Gary Samore, a former arms control adviser to Mr. Obama, said Iran had a strong incentive to carry out the necessary steps in the next few months, but it could be complicated by internal politics. With parliamentary elections set for February, he said, President Hassan Rouhani has an incentive to work fast to show benefits from the agreement, while hard-liners may want to drag out the process so he cannot claim credit.
Moreover, Mr. Samore said, there are already signs that Iran is supporting Hezbollah as it sets up a new position in southern Syria from which Israel fears new rocket attacks. The president, he said, needs to find a way to counter such actions. “There are things we can do in the next few months to demonstrate that Iran’s ability to exploit the nuclear deal to expand its influence is very limited,” said Mr. Samore, who is now at the Belfer Center for Science and International Affairs at Harvard University.
Mark Wallace, a former Bush administration diplomat who is now chief executive of United Against Nuclear Iran, an advocacy group that opposed the nuclear deal, said Mr. Obama should still discourage American companies from rushing into Iran just because some sanctions are to be lifted. “The United States and its allies need to send a message that just because we’re lifting sanctions in the nuclear area does not mean that Iran is open for business,” he said.
Without waiting for Congress, Mr. Obama has already begun working to bolster the security of Persian Gulf allies that were leery of the deal, including Saudi Arabia, whose King Salman met with Mr. Obama here last week. But less clear is the future of the relationship between Mr. Obama and Mr. Netanyahu, which was never close and then ruptured into acrimony this year over the Iran agreement.

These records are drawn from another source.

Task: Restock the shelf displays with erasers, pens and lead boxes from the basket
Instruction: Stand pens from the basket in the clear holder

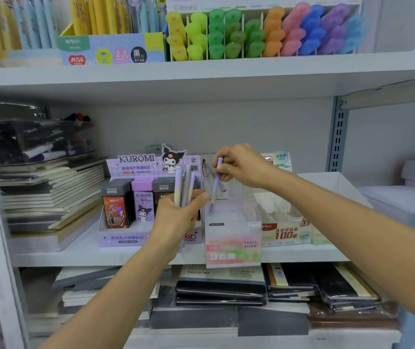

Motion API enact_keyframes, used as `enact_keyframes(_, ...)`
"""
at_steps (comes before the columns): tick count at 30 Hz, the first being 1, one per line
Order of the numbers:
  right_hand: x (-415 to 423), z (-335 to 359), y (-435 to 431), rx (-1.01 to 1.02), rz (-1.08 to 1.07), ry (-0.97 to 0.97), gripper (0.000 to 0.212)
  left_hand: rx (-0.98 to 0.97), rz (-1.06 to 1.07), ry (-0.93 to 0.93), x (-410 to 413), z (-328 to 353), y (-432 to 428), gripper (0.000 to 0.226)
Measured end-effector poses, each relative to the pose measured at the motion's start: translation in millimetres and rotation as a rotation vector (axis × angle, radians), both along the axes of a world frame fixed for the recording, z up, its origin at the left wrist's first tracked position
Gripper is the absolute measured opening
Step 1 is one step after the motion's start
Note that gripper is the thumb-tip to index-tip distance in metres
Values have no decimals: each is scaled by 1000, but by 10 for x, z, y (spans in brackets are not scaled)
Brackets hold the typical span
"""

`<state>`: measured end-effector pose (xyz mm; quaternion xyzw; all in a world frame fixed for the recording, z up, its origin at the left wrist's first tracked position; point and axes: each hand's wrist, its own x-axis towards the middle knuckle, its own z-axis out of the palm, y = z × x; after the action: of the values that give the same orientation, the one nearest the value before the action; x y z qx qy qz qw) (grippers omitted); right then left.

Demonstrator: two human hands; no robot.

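Note:
My left hand point(179, 217) grips a small bunch of pastel pens point(184, 185), held upright in front of the purple Kuromi lead-box display point(135, 238). My right hand point(241, 165) pinches a single lilac pen point(217, 181) near its top, tip down, over the open top of a clear "Fruit Soda" pen display box point(234, 245) on the middle shelf. The tip reaches just inside the box. Lead boxes point(142, 205) stand in rows in the Kuromi display. The basket is out of sight.
A cream lead display point(285, 233) stands right of the clear box. Stacked notebooks point(50, 195) fill the shelf's left, with more notebooks point(226, 288) on the shelf below. Highlighters point(264, 31) and pens point(110, 16) line the top shelf. A slotted upright point(337, 137) is at the right.

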<state>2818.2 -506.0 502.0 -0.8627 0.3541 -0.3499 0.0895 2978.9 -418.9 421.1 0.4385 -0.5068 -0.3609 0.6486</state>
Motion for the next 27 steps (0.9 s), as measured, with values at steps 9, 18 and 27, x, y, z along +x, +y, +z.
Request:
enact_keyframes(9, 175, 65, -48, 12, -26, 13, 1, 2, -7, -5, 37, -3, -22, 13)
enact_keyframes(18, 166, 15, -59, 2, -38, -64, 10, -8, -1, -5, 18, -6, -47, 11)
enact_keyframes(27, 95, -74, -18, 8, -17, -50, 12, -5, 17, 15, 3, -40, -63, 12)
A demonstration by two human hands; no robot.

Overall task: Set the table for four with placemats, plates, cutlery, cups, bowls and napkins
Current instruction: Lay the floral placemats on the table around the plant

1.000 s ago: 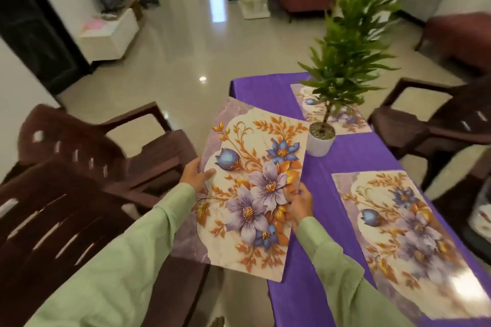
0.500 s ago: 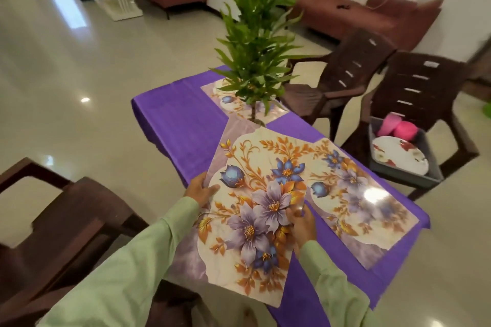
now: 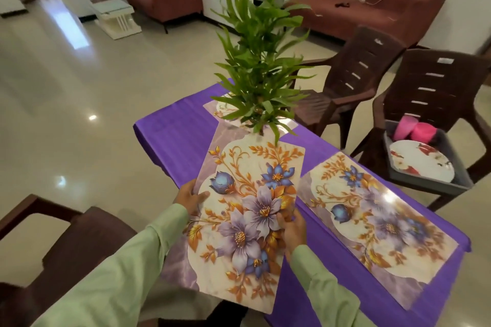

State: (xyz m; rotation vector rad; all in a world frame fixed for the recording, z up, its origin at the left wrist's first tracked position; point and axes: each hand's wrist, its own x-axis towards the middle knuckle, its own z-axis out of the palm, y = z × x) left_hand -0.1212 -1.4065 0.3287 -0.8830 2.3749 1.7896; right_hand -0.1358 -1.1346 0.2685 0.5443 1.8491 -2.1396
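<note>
From the head camera, I have a floral placemat (image 3: 247,215) in both hands at the lower centre of the frame. My left hand (image 3: 190,195) grips its left edge with the thumb on top, and my right hand (image 3: 291,228) grips its right edge the same way, thumb lying on the printed flowers. The mat's near end hangs out past the edge of the table (image 3: 172,138), which is covered in purple cloth. Its far end reaches up to the foot of the green plant (image 3: 257,66) at centre frame and hides the pot, and I cannot tell whether that end touches the cloth. A second placemat (image 3: 377,225) lies flat on the table to the right, just beside the one I hold. A third placemat (image 3: 221,111) lies at the far end, partly behind the leaves. At the right edge of the frame a brown chair (image 3: 430,93) carries a grey tray (image 3: 463,183) with a patterned plate (image 3: 422,160) and pink cups (image 3: 414,131) in it. Another brown chair (image 3: 79,241) sits at lower left.
</note>
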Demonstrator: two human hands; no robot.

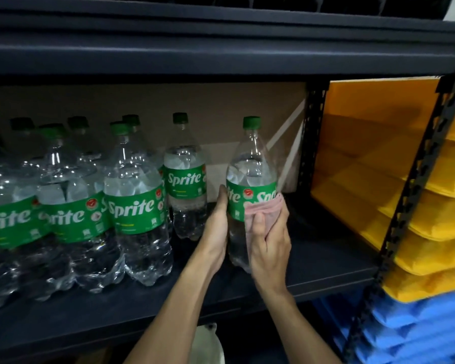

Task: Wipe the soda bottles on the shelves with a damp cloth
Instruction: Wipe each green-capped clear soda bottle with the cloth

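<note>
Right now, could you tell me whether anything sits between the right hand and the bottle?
Only the cloth, which the right hand holds against the bottle at its label; nothing else visible intervenes.

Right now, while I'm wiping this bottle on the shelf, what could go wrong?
1. The bottle is close to the front edge of the shelf, and your left grip seems to brace only one side. A hard wipe with the cloth might tip it off.
2. The next bottle stands just beside that grip, so a jerk could knock it over.
</note>
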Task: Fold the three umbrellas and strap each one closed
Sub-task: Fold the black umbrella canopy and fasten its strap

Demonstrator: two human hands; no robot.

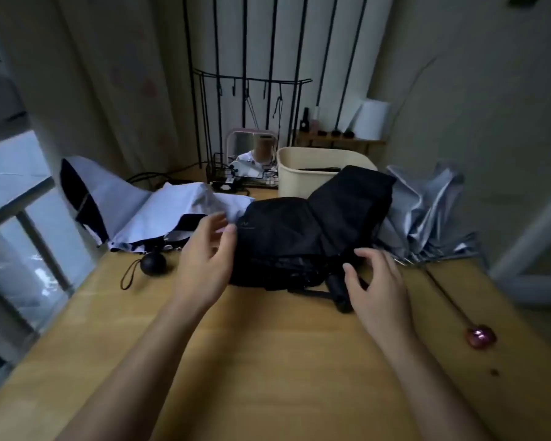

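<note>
Three collapsed, loose umbrellas lie across the wooden table (268, 361). The black umbrella (306, 230) is in the middle, its canopy rumpled and its black handle (339, 296) pointing toward me. A white-and-black umbrella (140, 211) lies at the left with a round black handle (153, 264). At the right sits a silver-grey umbrella (427, 214), whose thin shaft ends in a pink knob (480, 336). My left hand (207, 262) hovers open at the black canopy's left edge. My right hand (376, 288) is open just over the black handle, holding nothing.
A cream plastic bin (303, 173) stands behind the umbrellas. A pink-framed mirror (252, 148) and a wire basket (236, 179) are at the back. A black metal rack (252, 100) rises behind them. A window (16, 218) borders the table's left edge.
</note>
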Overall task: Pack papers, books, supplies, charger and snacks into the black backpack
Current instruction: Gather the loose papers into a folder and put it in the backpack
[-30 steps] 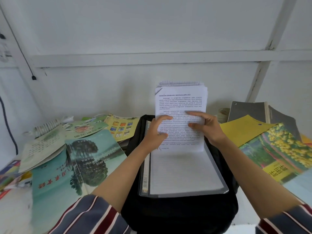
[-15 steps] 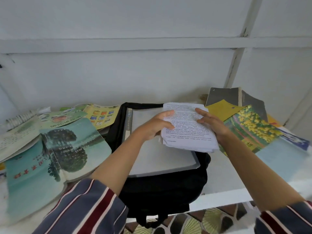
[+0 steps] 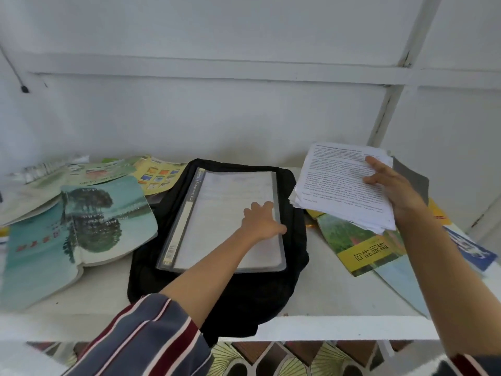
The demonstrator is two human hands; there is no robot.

Josh Earnest, the White House press secretary, said Mr. Obama hoped to restart conversations on more security assistance for Israel. “The president has indicated on a number of occasions his desire to begin consultations with our Israeli allies about how to further deepen that cooperation,” he said. “We’re looking forward to doing that.”
Mr. Samore said Mr. Netanyahu may still not accept defeat and may continue to work with Republicans to undermine the deal. On the other hand, he said, the Israeli prime minister may decide to extract the most he can out of Mr. Obama in his last 16 months in office.
“They’re never going to embrace and be good friends,” Mr. Samore said. “That’ll never happen. But the implication is they’ll at least try to achieve an agreement” on security cooperation “or at least find enough common ground to make sure it isn’t a contentious meeting.”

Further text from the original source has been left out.